Google is making this case at a moment when I/O 2026 itself delivered a dense slate of AI announcements across nearly every product line. The company is pushing hard to establish Gemini as the model of record for enterprise and developer use cases, competing directly with OpenAI’s GPT-4o and Anthropic’s Claude 3.5 Sonnet.

OpenAI has its own enterprise case studies — Virgin Atlantic’s use of Codex to hit shipping deadlines is a notable recent example — but Google’s I/O story is notable for the sheer breadth of functions involved. Most enterprise AI case studies focus on one workflow. This one is claiming cross-functional impact at event scale.

  • Writing and editorial: Gemini drafted and iterated on session content, briefs, and promotional materials
  • Software development: Gemini Code Assist accelerated infrastructure builds and reduced debugging time
  • Design ideation: AI tools generated early visual concepts that human designers then refined
  • Event logistics: Scheduling and coordination workflows were assisted by AI to manage complexity across teams
  • Human oversight: All outputs involved human review — no fully autonomous pipelines were described

What This Means for Teams Watching from the Outside

If you’re running a marketing team, an engineering org, or a production team of any kind, the practical takeaway isn’t “go replace your staff with Gemini.” It’s more nuanced than that. What Google is describing is an augmentation model — AI doing the high-volume, structured, lower-stakes work so that humans can spend more time on the decisions that actually require judgment.

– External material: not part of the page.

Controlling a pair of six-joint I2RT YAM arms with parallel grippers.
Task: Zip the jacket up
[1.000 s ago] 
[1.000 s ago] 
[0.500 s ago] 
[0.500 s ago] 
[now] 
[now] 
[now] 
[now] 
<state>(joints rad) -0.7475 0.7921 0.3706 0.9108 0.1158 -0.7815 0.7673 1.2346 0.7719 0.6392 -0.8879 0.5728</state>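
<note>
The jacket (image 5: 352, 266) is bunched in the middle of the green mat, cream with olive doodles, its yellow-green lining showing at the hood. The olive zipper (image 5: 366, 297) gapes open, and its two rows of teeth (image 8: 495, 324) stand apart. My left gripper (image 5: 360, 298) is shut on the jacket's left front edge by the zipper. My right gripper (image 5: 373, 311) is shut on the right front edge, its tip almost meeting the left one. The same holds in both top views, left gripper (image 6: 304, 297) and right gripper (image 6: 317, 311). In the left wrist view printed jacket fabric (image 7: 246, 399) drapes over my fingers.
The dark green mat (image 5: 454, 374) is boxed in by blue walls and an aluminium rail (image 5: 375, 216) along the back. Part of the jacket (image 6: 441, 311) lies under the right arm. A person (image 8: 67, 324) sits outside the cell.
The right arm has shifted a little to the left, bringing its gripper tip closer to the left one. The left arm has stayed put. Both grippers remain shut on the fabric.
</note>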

The workflow discipline matters as much as the tools. Google had clear review processes, human editors, and experienced teams directing AI outputs. Without that structure, you don’t get I/O 2026. You get a pile of mediocre machine-generated content that someone has to fix under pressure.

For teams thinking about how to integrate AI at this scale, the honest advice is: start with your most repetitive, structured workflows. Document what good output looks like. Build review into the process from day one. Then expand from there. That’s what Google appears to have done, and it’s the approach that actually scales.

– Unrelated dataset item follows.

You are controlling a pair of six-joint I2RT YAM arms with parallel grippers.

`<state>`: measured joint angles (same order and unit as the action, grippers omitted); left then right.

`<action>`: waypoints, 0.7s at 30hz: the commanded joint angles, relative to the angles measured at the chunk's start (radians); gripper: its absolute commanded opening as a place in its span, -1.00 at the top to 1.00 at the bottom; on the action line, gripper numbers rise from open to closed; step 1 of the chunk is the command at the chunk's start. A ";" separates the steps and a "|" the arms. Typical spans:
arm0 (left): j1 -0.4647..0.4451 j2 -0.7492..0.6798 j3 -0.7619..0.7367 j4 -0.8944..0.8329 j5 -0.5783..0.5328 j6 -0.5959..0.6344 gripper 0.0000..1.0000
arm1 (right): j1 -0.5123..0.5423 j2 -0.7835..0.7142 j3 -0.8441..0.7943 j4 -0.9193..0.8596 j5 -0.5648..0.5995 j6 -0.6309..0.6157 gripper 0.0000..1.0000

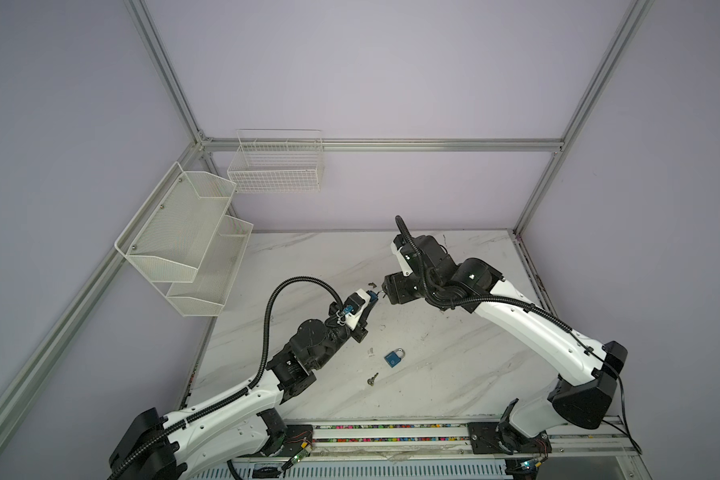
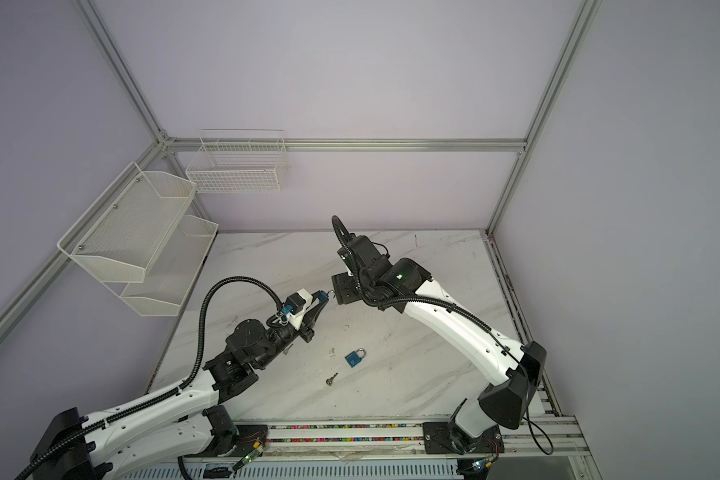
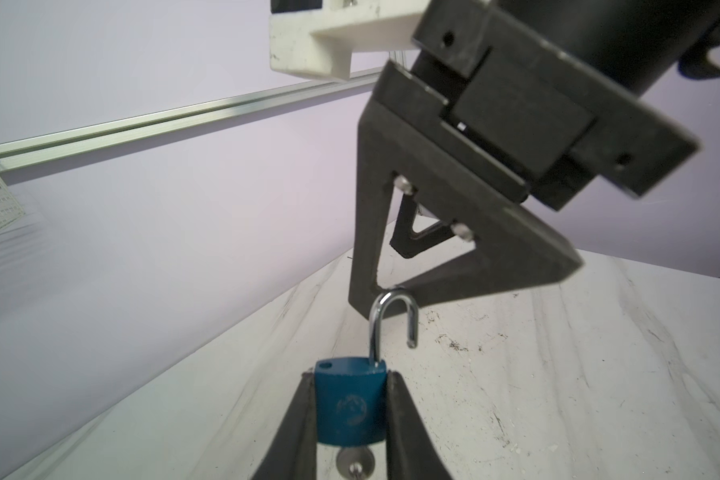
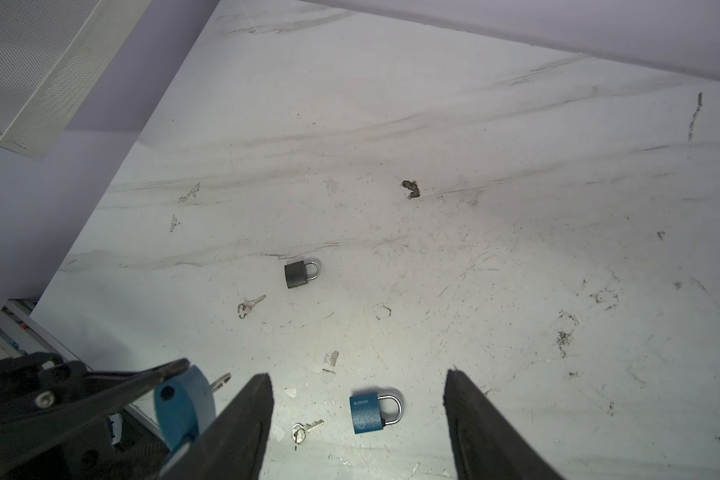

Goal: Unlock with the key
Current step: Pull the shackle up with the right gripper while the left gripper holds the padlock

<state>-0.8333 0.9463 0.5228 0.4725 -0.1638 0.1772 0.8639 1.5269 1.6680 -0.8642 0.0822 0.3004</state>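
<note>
Above mid-table, left gripper [image 3: 352, 376] pinches the held blue padlock [image 3: 348, 409] by its body sides, clear of the surface. Its shackle [image 3: 375, 332] stands open with one leg free, and the inserted key [image 3: 355, 463] sits in the keyhole underneath. Right gripper [image 4: 358, 374] has its jaws spread wide with nothing between them. One fingertip [image 3: 360, 286] is right at the shackle bend; contact unclear. On the marble table [image 4: 474, 208] below: second blue padlock [image 4: 368, 413], shackle closed, loose key [image 4: 304, 430] just beside it. Black padlock [image 4: 299, 274] and spare key [image 4: 248, 305] lie farther off.

table [image 4: 433, 124]: white, dirty marks | on it: blue lock [image 4: 375, 411], key [image 4: 306, 430] just beside | black lock [image 4: 302, 273], second key [image 4: 250, 306] near
</note>
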 commanded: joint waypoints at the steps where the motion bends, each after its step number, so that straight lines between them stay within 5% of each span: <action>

Is Gemini the Right Tool for This Kind of Work?

Gemini’s multimodal capabilities — handling text, code, and images within a unified model — make it a reasonable fit for a cross-functional deployment like this. Whether it outperforms GPT-4o or Claude for any specific sub-task is genuinely hard to assess without head-to-head data, and Google isn’t providing that here. What it does offer is tight integration with Google Workspace and the broader Google Cloud stack, which matters a lot for teams already living in Docs, Sheets, and Gmail.

When Did This Actually Happen?

Google I/O 2026 took place in late May and early June 2026, with the blog post detailing the AI-assisted production process published on June 1, 2026. The event itself has already concluded, making this a retrospective account rather than a forward-looking promise.

Does This Mean AI Can Run a Conference Autonomously?

Not even close. Google is describing AI as a productivity layer across human-led workflows, not a replacement for them. Every use case mentioned involves human direction and review. The autonomy question is still a long way from being settled at this level of operational complexity.

How Does This Compare to What Other Companies Are Doing?

Most enterprise AI deployments are still siloed — one team using Copilot for code, another using Claude for drafting, with little coordination between them. Google’s I/O deployment, if accurate, represents a more integrated approach. Whether that’s reproducible outside Google’s specific tooling and organizational context is the real question other companies should be asking.

The broader shift here is that AI is moving from being a tool individuals use in isolation to something that gets baked into how entire organizations produce work. Google building I/O 2026 with Gemini is an early, high-profile example of what that looks like when it’s working. The harder question — how most organizations get there without Google’s resources and internal expertise — is the one nobody has fully answered yet.